> **EXERCISE PROMPT**
In the material below, begin at the line that has "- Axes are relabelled", stop after the line that has "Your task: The", and transcribe those lines exactly, without pictures.

******

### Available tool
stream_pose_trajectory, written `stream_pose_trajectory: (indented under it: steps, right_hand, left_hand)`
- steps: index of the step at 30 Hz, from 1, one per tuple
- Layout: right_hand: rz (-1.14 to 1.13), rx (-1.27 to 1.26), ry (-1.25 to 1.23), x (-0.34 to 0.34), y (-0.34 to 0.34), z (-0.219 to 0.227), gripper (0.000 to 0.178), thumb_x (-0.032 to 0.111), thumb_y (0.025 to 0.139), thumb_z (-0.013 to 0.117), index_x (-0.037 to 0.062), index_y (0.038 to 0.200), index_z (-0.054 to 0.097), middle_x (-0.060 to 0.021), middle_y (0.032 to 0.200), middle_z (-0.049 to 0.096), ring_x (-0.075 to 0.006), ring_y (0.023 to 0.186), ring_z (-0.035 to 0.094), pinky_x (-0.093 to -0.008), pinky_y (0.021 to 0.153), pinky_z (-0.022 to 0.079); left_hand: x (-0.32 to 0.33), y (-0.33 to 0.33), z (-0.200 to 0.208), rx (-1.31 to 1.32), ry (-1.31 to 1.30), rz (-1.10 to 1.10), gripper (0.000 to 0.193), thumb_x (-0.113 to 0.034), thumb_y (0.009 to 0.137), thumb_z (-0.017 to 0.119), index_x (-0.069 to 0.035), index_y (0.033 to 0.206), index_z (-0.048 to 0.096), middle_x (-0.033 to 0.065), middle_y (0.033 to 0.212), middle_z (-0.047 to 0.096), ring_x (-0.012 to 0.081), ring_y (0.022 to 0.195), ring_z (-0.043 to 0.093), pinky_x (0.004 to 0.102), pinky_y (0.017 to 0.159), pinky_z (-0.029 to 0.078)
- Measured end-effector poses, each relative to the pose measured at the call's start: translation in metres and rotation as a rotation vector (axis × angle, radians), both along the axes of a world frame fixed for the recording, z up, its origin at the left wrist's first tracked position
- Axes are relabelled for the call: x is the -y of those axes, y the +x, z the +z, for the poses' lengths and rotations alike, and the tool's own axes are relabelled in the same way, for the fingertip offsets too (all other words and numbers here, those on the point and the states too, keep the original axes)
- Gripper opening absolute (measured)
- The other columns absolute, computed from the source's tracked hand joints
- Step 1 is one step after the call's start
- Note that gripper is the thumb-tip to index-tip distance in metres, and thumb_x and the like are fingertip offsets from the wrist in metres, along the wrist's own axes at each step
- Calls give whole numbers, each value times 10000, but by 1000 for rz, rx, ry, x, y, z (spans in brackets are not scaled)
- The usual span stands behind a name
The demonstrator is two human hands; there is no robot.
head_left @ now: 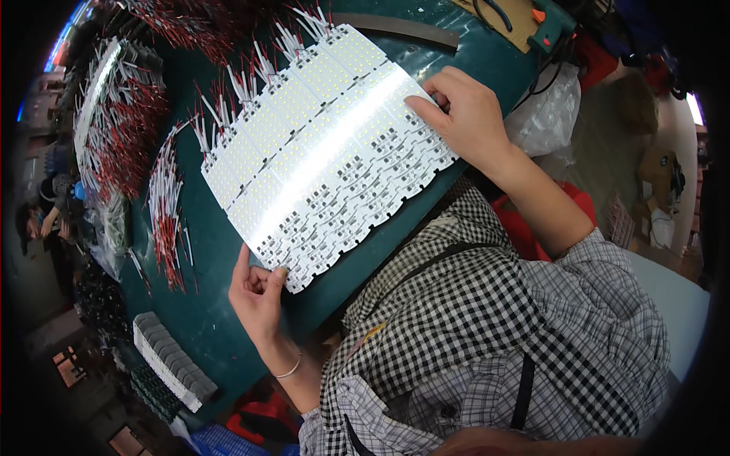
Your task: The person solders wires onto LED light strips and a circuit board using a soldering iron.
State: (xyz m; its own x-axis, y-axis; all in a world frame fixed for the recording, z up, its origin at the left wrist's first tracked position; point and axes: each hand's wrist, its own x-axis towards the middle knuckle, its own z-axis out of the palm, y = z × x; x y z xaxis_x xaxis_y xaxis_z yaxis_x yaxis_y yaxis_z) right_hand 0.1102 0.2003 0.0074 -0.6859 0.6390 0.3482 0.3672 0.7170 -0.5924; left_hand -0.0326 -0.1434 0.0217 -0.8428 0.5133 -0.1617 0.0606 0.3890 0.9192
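Note:
A white LED circuit board panel (319,137), dotted with yellowish LEDs and with a notched near edge, lies tilted across the front of the table. A bright band of light crosses its middle. Short white and red wires (262,64) stick out along its far edge. At the panel's near left corner, my left hand (258,300) grips the edge with thumb and fingers. My right hand (465,114) pinches the right edge, its fingers curled and partly hidden underneath.
The green table (205,292) carries large bundles of red and white wires (125,121) at the left and a smaller wire bundle (165,205). A row of stacked grey-white pieces (173,361) stands lower left. A green tool (551,30) and clear plastic bag (546,114) are at right. Another person (47,216) is far left.

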Motion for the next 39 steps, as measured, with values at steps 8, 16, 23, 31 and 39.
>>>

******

> **ANSWER TO THE EXERCISE**
- Axes are relabelled for the call: x is the -y of those axes, y the +x, z the +z, for the poses' lengths and rotations alike, and the tool's own axes are relabelled in the same way, for the fingertip offsets too (all other words and numbers here, those on the point and the states too, keep the original axes)
- Gripper opening absolute (measured)
- The other columns absolute, computed from the source's tracked hand joints
- Step 1 is one step after the call's start
- Note that gripper is the thumb-tip to index-tip distance in metres, and thumb_x and the like are fingertip offsets from the wrist in metres, along the wrist's own axes at each step
- Calls give whole numbers, each value times 10000, but by 1000 for rz, rx, ry, x, y, z (spans in brackets are not scaled)
- The usual span stands behind a name
The demonstrator is two human hands; there is no robot.
head_left @ now: 
Your task: The person solders wires onto LED light strips and a circuit board using a soldering iron.

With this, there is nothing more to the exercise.